A 2018 report by Deloitte for, example, predicts that over the next decade, more than 2.4 million manufacturing jobs will go unfilled.
The study found that “most companies expect job categories where they have rated the current shortage “very high”—digital talent, skilled production, operational managers—to triple in terms of difficulty in filling positions in the next three years.”
The labor shortage is already having an impact. Reports indicate that manufacturers are finding that jobs are taking longer to fill –in some cases, months.
There are real consequences to the inability to fill positions quickly (if at all). It becomes difficult, if not impossible, for manufacturers to respond to new market opportunities. Without the necessary talent, it also becomes a challenge to maintain or increase production levels to satisfy growing customer demands.
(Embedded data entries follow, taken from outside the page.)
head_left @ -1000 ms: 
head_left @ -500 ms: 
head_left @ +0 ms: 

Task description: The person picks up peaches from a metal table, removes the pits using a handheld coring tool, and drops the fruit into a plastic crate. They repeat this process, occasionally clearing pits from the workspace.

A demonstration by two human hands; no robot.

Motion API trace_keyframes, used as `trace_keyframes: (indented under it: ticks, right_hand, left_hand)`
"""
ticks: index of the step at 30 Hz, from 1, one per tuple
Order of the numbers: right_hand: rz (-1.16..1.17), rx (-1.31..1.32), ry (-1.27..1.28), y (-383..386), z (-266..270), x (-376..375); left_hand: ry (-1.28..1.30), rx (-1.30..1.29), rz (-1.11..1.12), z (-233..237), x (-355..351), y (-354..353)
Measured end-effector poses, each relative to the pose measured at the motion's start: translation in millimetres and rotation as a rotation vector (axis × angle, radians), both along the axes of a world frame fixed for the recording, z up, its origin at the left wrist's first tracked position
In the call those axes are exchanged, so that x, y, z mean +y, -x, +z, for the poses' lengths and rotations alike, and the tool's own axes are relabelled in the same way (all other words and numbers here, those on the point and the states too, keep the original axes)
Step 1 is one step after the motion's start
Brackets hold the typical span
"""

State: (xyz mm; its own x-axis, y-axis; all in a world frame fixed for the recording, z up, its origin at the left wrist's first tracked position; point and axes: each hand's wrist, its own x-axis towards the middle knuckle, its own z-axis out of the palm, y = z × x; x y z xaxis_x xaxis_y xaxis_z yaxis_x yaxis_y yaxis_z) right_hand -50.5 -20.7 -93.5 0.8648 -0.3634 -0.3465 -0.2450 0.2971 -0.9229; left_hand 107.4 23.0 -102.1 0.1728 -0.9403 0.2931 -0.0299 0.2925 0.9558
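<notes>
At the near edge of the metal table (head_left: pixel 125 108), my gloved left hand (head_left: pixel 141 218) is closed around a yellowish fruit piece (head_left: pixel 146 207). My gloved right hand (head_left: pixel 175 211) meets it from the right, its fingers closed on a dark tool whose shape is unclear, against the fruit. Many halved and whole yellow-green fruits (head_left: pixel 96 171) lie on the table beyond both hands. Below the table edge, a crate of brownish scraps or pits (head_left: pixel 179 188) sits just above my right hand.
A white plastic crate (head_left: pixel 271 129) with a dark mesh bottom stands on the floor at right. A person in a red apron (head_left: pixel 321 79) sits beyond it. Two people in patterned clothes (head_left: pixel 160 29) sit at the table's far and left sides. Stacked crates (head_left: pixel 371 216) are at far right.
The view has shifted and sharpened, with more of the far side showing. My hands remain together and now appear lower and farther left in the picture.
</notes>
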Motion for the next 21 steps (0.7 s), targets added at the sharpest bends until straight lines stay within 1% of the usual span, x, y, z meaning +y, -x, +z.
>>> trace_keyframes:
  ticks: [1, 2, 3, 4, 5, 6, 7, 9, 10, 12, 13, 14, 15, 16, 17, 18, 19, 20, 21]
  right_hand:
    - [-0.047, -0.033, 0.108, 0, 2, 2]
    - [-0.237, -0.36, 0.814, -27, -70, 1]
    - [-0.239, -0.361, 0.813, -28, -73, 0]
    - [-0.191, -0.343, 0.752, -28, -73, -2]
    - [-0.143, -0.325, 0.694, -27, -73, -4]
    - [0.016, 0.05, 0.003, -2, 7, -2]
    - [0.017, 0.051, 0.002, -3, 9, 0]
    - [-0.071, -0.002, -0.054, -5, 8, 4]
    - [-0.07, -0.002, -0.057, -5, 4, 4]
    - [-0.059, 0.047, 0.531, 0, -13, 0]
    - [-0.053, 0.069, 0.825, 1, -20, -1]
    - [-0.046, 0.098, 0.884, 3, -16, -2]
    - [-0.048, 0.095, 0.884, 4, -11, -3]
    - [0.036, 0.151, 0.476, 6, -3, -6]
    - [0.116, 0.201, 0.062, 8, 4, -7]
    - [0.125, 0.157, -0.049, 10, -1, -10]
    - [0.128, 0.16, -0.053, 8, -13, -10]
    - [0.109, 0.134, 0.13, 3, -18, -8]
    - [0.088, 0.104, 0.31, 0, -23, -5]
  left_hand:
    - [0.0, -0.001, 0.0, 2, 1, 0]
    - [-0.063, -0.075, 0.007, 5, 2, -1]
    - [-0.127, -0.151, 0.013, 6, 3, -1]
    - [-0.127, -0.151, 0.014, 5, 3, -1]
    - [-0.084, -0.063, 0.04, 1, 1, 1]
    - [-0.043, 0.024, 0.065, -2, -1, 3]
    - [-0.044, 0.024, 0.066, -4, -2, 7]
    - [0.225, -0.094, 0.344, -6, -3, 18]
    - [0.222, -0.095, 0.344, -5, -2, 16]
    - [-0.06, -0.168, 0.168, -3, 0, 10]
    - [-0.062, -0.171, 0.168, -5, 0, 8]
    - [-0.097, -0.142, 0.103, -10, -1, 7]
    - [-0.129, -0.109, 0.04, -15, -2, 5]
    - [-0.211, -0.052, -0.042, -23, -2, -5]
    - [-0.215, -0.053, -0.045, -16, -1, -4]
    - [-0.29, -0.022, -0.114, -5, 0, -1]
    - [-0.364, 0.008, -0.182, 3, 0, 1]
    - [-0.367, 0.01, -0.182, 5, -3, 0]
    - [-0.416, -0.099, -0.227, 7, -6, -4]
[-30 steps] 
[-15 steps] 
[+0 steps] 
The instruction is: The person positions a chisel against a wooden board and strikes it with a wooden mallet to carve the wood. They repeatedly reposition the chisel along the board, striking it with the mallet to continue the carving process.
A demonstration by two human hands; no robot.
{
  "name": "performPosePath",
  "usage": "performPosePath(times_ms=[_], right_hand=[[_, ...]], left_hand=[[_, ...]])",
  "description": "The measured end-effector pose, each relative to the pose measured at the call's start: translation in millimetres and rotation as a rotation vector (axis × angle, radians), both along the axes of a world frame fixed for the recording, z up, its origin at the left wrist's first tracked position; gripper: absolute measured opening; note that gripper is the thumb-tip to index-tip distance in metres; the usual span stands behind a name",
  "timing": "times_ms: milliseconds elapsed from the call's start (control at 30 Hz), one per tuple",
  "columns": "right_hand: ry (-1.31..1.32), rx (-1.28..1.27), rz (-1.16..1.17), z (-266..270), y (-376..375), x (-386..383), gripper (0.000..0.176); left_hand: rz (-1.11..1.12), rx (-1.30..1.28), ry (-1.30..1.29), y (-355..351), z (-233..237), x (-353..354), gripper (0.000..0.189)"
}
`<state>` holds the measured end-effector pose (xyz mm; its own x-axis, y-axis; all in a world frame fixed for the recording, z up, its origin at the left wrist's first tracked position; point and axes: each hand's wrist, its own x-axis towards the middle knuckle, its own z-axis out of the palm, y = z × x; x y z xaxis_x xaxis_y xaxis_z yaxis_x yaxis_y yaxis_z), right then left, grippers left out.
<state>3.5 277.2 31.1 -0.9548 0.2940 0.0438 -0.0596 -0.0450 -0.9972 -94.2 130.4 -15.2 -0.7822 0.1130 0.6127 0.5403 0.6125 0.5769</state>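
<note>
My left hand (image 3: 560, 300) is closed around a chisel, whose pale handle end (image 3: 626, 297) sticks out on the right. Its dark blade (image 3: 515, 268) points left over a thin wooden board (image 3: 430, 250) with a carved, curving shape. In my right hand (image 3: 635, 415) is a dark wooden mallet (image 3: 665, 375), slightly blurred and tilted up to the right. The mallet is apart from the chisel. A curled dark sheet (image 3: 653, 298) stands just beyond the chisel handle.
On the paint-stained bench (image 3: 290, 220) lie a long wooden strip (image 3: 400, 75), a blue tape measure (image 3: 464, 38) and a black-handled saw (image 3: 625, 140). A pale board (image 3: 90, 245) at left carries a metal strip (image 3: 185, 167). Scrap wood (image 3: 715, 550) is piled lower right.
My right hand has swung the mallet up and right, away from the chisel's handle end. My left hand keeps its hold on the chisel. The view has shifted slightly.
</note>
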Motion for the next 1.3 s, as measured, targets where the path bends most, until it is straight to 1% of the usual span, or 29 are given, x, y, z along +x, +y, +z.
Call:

Why the Shortage of Talent?
Commonly mentioned reasons for the shortage of talent include:
- Shifting skill sets due to the introduction of advanced technologies. In other words, the skills required for jobs often do not match the skills of workers today.
- Negative perceptions of manufacturing jobs.
- Retirement of baby boomers. Millions of skilled workers are expected to retire in the next few years.
Any one of these factors could be enough to create a labor crunch. Combined, they create a disruption to the industry that must be taken seriously and attacked using various strategies.
Jennifer McNelly, president of the Manufacturing Institute, stated in 2015, “Manufacturers can no longer afford to wait for an educated and trained next generation of manufacturing talent. They will need to do more to develop their talent pool, and the same old approaches no longer apply.”
Meeting the Challenge
To help meet the increased demand for talent head-on, Integrity will soon pilot an apprenticeship training program in cooperation with the Illinois Manufacturing Excellence Center (IMEC). IMEC and surrounding counties, with the assistance of Federal grant funding, are paying a portion of the cost of training and curriculum development.
The 18-24 month program will allow Integrity employee, Patrick Fudge, to receive training and mentoring in tool and die making by working alongside his colleague Geoff Johnson – an experienced tool and die maker.
At the completion of the trial phase (and evaluation), Integrity can obtain apprentices for training from workforce boards while IMEC grant funds will continue to pay half of the training costs.
Training Programs Benefit Everyone
Today, many young workers struggle to attain the education and work experience they need to land a good job with a career path. In addition, many experienced frontline workers are shut off from career opportunities because they do not have the training or credentials required to advance to more specialized, technical occupations.
Yet, manufacturers need a pipeline of skilled workers. Innovative, industry-based, training and apprenticeship programs are a way for manufacturers to fill their pipeline. Young people benefit from career training and the opportunity to quickly enter the workforce. Existing workers benefit from the opportunity to gain new skills and advance in their careers.